*PROBLEM DESCRIPTION*
Lines holding the word "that" are the ones to copy from the data below.

*DATA BELOW*
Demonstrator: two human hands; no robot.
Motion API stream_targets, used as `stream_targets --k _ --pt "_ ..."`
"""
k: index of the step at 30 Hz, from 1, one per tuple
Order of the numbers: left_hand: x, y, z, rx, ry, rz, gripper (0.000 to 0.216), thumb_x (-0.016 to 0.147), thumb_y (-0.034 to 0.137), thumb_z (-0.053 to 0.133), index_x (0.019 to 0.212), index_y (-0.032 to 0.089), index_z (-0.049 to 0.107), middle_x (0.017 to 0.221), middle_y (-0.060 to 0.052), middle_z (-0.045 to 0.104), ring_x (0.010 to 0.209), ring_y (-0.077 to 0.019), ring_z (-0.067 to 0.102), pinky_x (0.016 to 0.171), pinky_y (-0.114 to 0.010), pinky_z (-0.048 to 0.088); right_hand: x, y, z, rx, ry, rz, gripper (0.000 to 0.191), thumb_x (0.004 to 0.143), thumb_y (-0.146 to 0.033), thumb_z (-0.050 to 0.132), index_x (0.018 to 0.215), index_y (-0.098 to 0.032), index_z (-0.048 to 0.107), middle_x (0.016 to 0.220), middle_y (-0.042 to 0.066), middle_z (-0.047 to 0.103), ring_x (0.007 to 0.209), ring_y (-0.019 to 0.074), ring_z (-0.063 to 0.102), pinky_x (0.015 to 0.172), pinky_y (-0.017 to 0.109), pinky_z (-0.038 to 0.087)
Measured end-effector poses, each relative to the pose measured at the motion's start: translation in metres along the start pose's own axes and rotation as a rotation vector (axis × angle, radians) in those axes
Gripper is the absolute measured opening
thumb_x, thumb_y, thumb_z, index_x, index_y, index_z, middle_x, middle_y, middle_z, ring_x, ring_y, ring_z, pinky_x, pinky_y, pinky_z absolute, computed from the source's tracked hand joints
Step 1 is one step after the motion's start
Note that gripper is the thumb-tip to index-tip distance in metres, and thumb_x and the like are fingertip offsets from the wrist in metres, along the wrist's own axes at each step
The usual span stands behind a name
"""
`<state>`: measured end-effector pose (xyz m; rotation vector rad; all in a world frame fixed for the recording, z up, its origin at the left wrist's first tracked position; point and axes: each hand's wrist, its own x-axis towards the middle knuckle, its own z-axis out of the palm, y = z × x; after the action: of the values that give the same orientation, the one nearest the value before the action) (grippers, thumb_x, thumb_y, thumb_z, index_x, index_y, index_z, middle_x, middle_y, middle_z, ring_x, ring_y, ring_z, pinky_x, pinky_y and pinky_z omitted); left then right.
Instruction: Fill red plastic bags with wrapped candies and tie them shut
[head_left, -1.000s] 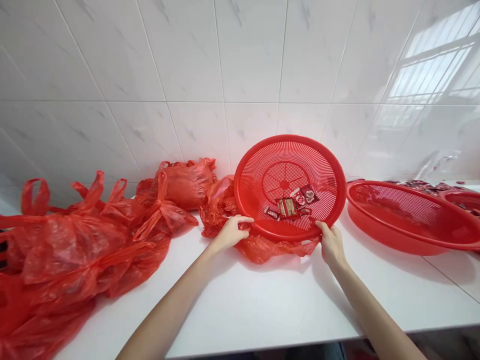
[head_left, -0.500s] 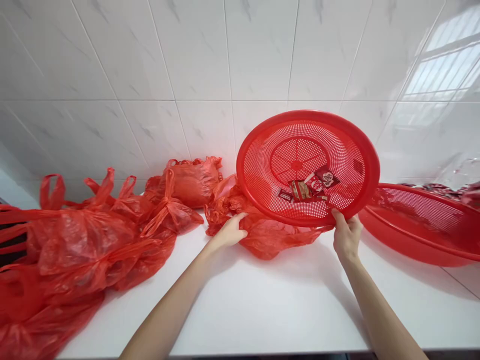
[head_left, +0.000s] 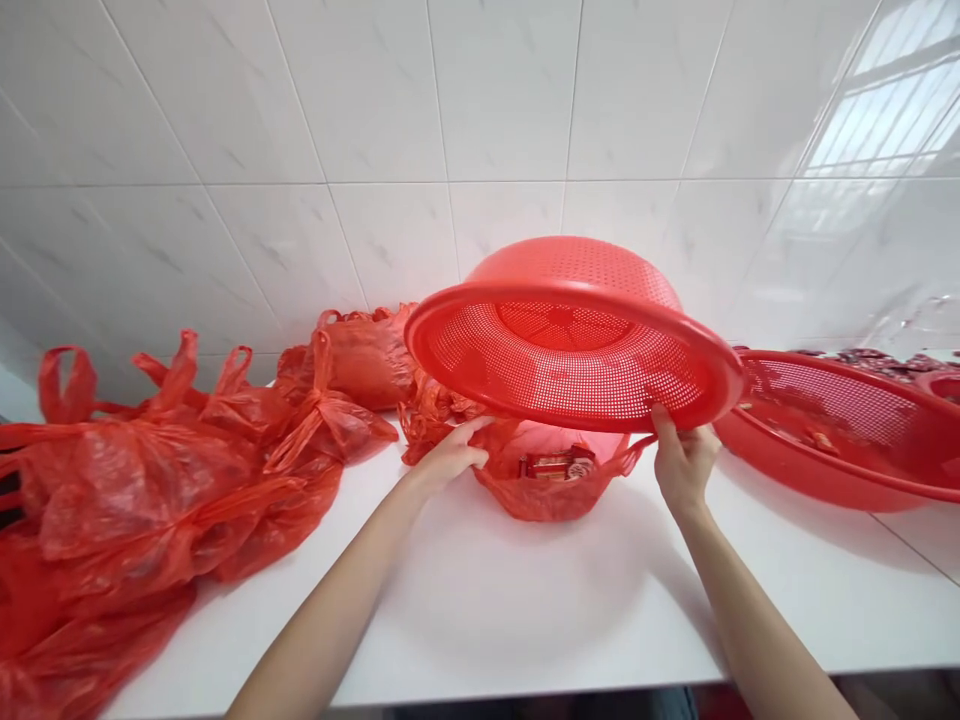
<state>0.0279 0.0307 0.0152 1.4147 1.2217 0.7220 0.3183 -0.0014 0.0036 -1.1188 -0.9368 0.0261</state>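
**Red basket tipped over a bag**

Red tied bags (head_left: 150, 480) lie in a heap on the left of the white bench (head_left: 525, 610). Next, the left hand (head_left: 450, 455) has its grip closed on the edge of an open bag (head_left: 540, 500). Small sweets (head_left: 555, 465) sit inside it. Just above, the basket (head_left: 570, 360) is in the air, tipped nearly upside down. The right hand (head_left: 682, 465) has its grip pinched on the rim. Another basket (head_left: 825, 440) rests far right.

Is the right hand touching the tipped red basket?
Touching. The head view shows the right hand gripping the near rim of the red basket; the left hand holds the red plastic bag.
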Motion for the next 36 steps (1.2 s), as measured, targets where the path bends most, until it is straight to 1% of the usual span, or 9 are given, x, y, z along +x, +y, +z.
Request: stream_targets --k 2,6,11,14,18,22,25,29,36 --pt "-0.003 0.002 0.001 0.026 -0.013 -0.017 0.090 0.052 0.010 0.051 0.141 0.017 0.053 0.100 -0.003 0.068 0.071 -0.0141 0.050 0.067 -0.026 0.041 0.000 -0.001 0.000 -0.010 0.002 -0.021 0.035 0.076 -0.051 0.068 0.061 -0.020 0.063 0.059 0.002 0.064 0.058 0.0190 0.058 0.054 0.031 0.046" --pt "-0.005 0.004 0.001 0.053 0.004 -0.027 0.089 0.053 0.011 0.051 0.143 0.016 0.052 0.098 -0.003 0.068 0.071 -0.0141 0.049 0.068 -0.027 0.041 -0.001 -0.001 0.001 0.019 0.012 0.039 0.030 0.074 -0.047 0.070 0.063 -0.019 0.066 0.061 0.002 0.066 0.060 0.0196 0.060 0.055 0.032 0.047" --pt "-0.005 0.001 -0.002 0.043 -0.019 0.048 0.092 0.056 0.011 0.052 0.147 0.016 0.046 0.093 -0.001 0.067 0.068 -0.0128 0.052 0.064 -0.025 0.040 0.002 0.002 0.002 0.233 0.111 0.263 0.023 0.072 -0.040 0.073 0.071 -0.018 0.069 0.074 0.003 0.070 0.074 0.0213 0.066 0.063 0.033 0.054" --pt "-0.003 -0.003 -0.003 0.057 -0.043 0.094 0.091 0.056 0.011 0.052 0.147 0.015 0.047 0.095 -0.001 0.068 0.062 -0.0100 0.048 0.061 -0.024 0.040 0.008 0.004 0.000 0.372 0.107 0.430 0.019 0.068 -0.035 0.074 0.070 -0.018 0.066 0.077 0.003 0.070 0.073 0.0192 0.067 0.059 0.030 0.055" --pt "0.000 -0.005 -0.007 0.079 -0.038 0.143 0.093 0.054 0.012 0.051 0.147 0.013 0.049 0.100 -0.003 0.069 0.060 -0.0080 0.045 0.058 -0.022 0.040 0.015 0.007 -0.003 0.452 0.038 0.581 0.020 0.060 -0.030 0.074 0.063 -0.019 0.058 0.067 0.000 0.066 0.064 0.0171 0.066 0.051 0.026 0.054" --pt "-0.001 -0.004 -0.012 0.159 -0.155 0.149 0.083 0.054 0.012 0.051 0.135 0.015 0.063 0.088 -0.001 0.069 0.060 -0.0095 0.047 0.059 -0.023 0.041 0.014 0.012 -0.003 0.452 -0.024 0.684 0.022 0.055 -0.028 0.076 0.062 -0.019 0.057 0.057 -0.004 0.062 0.053 0.0132 0.060 0.043 0.022 0.051" --pt "-0.003 -0.002 -0.014 0.213 -0.230 0.139 0.072 0.053 0.014 0.051 0.122 0.016 0.073 0.100 -0.005 0.073 0.066 -0.0135 0.054 0.060 -0.025 0.044 0.010 0.016 0.000 0.448 -0.084 0.751 0.023 0.055 -0.028 0.077 0.061 -0.018 0.057 0.055 -0.003 0.062 0.049 0.0126 0.059 0.043 0.023 0.051" --pt "-0.004 0.000 -0.014 0.236 -0.260 0.175 0.067 0.053 0.017 0.052 0.115 0.016 0.078 0.114 -0.007 0.074 0.084 -0.0215 0.063 0.066 -0.027 0.048 0.007 0.017 0.000 0.426 -0.136 0.800 0.024 0.057 -0.030 0.079 0.059 -0.018 0.058 0.050 -0.002 0.061 0.045 0.0121 0.056 0.043 0.023 0.050" --pt "-0.007 0.003 -0.014 0.234 -0.263 0.156 0.067 0.052 0.018 0.052 0.113 0.019 0.078 0.122 -0.006 0.072 0.106 -0.0272 0.062 0.070 -0.026 0.051 0.009 0.022 -0.003 0.318 -0.178 0.861 0.029 0.056 -0.036 0.081 0.056 -0.016 0.060 0.051 0.007 0.069 0.035 0.0067 0.038 0.032 0.021 0.032"
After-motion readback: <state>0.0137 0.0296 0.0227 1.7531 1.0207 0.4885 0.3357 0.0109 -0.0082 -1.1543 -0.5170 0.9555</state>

*TASK RESPONSE*
Note that gripper is the thumb-tip to index-tip distance in metres, and thumb_x and the like are fingertip offsets from the wrist in metres, along the wrist's own axes at each step
`<state>`: measured end-effector pose (xyz m; rotation vector rad; all in a world frame fixed for the recording, z up, its origin at the left wrist's first tracked position; point and axes: each hand's wrist, its own x-axis towards the middle knuckle, its own z-axis out of the palm, y = z × x; after the action: of the values that give the same orientation, the one nearest the value before the action) (grippers, thumb_x, thumb_y, thumb_z, index_x, index_y, index_z, middle_x, middle_y, middle_z, ring_x, ring_y, ring_z, pinky_x, pinky_y and pinky_z omitted); left then right.

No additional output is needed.